THE TASK:
What you return must match the listing below character for character, minus any pictures.

SUPPLIED DATA:

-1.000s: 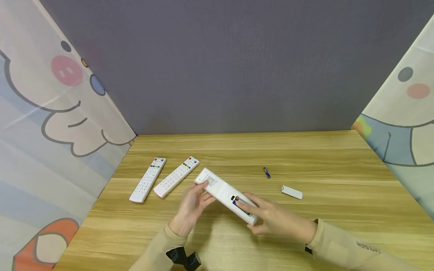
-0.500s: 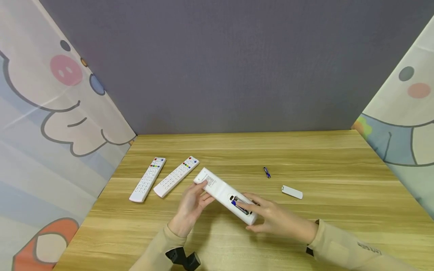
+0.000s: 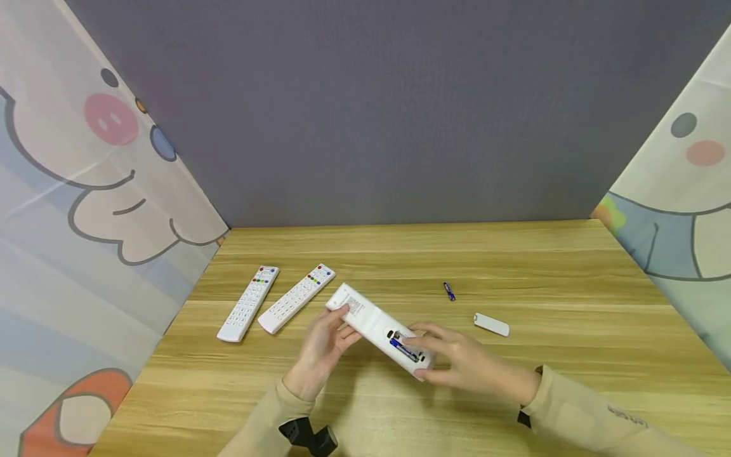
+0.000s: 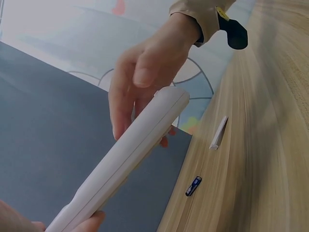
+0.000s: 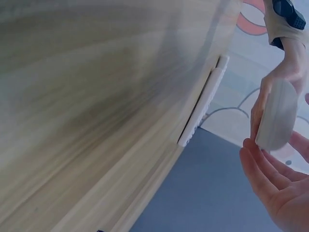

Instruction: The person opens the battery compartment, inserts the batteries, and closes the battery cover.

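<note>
A white remote control [image 3: 368,320] is held back side up above the table, tilted down to the right. My left hand [image 3: 320,355] pinches its far-left end, thumb on the printed code. At the other end, a blue battery [image 3: 404,350] lies in the uncovered battery compartment. My right hand [image 3: 459,357] is there, index finger over the compartment and thumb by the near edge. Its fingers [image 5: 270,174] look fairly straight against the remote in the right wrist view. Part of the compartment is hidden by that hand.
Two more white remotes, the left one [image 3: 248,304] and the right one [image 3: 297,298], lie buttons up on the wooden table [image 3: 548,266]. A loose blue battery [image 3: 449,291] and a white battery cover [image 3: 491,324] lie to the right. A grey panel [image 3: 400,127] stands behind.
My right hand has shifted slightly right, its index finger drawing back from the battery, more of which shows now. The left hand and remote have hardly moved.
</note>
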Available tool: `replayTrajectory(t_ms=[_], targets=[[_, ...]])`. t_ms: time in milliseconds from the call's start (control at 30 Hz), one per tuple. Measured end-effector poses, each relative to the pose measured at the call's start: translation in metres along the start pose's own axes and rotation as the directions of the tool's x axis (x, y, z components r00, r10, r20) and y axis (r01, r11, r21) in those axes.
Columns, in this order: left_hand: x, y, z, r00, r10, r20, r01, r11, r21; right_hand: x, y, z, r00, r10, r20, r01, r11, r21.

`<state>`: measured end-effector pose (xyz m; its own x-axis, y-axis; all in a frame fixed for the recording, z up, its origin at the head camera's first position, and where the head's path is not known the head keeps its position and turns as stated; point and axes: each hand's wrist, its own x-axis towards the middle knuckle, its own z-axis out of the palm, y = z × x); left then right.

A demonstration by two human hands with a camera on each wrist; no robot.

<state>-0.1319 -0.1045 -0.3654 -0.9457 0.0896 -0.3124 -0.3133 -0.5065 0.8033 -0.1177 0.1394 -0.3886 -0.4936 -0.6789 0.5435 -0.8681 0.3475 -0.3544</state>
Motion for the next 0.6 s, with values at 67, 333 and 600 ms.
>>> replayTrajectory(t_ms=[67, 333, 600], targets=[[0.0, 0.0, 0.0, 1.0, 0.0, -0.002, 0.0, 1.0, 0.004, 0.001, 0.001, -0.002, 1.0, 0.004, -0.003, -0.004, 1.0, 0.017], [0.001, 0.0, -0.002, 1.0, -0.001, -0.006, 0.001, 1.0, 0.025, 0.005, 0.009, -0.008, 0.995, 0.09, 0.034, -0.092, 0.994, 0.063], [0.002, 0.001, -0.004, 1.0, 0.002, -0.016, -0.002, 1.0, 0.025, 0.007, 0.023, -0.016, 0.935, 0.329, 0.136, -0.344, 0.933, 0.105]])
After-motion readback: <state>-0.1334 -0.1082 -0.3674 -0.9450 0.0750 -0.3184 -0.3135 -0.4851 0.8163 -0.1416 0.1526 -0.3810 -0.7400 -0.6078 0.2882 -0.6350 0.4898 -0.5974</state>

FINISHED EXERCISE:
-1.000s: 
-0.500s: 
+0.000s: 
+0.000s: 
+0.000s: 

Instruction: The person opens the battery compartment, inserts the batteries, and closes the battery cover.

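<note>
A white remote control [image 3: 368,320] is held back side up above the table, tilted down to the right. My left hand [image 3: 320,355] pinches its far-left end, thumb on the printed code. At the other end, a blue battery [image 3: 404,350] lies in the uncovered battery compartment. My right hand [image 3: 459,357] is there, index finger over the compartment and thumb by the near edge. Its fingers [image 5: 270,174] look fairly straight against the remote in the right wrist view. Part of the compartment is hidden by that hand.
Two more white remotes, the left one [image 3: 248,304] and the right one [image 3: 297,298], lie buttons up on the wooden table [image 3: 548,266]. A loose blue battery [image 3: 449,291] and a white battery cover [image 3: 491,324] lie to the right. A grey panel [image 3: 400,127] stands behind.
My right hand has shifted slightly right, its index finger drawing back from the battery, more of which shows now. The left hand and remote have hardly moved.
</note>
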Available tool: `replayTrajectory(t_ms=[_], targets=[[_, ...]])`. t_ms: time in milliseconds from the call's start (control at 30 Hz), one per tuple. Measured end-effector poses, each relative to the pose measured at the call's start: translation in metres along the start pose's own axes and rotation as the directions of the tool's x axis (x, y, z components r00, r10, r20) and y axis (r01, r11, r21) in those axes.
Columns, in this order: left_hand: x, y, z, r00, r10, r20, r01, r11, r21; right_hand: x, y, z, r00, r10, r20, r01, r11, r21.

`<state>`: measured end-effector pose (xyz m; its own x-axis, y-axis; all in a frame fixed for the recording, z up, its origin at the head camera's first position, and where the head's path is not known the head keeps its position and turns as stated; point and axes: each hand's wrist, its own x-axis towards the middle knuckle, its own z-axis out of the palm, y = z × x); left then right.

A demonstration by two human hands with a camera on each wrist; no robot.

<state>-0.1319 -0.1045 -0.3654 -0.9457 0.0896 -0.3124 -0.3133 -0.5065 0.8033 -0.1177 0.1394 -0.3886 -0.4936 -0.6789 0.5435 -0.8681 0.3475 -0.3544</state>
Motion for the next 0.6 s, with values at 67, 333 and 600 ms.
>>> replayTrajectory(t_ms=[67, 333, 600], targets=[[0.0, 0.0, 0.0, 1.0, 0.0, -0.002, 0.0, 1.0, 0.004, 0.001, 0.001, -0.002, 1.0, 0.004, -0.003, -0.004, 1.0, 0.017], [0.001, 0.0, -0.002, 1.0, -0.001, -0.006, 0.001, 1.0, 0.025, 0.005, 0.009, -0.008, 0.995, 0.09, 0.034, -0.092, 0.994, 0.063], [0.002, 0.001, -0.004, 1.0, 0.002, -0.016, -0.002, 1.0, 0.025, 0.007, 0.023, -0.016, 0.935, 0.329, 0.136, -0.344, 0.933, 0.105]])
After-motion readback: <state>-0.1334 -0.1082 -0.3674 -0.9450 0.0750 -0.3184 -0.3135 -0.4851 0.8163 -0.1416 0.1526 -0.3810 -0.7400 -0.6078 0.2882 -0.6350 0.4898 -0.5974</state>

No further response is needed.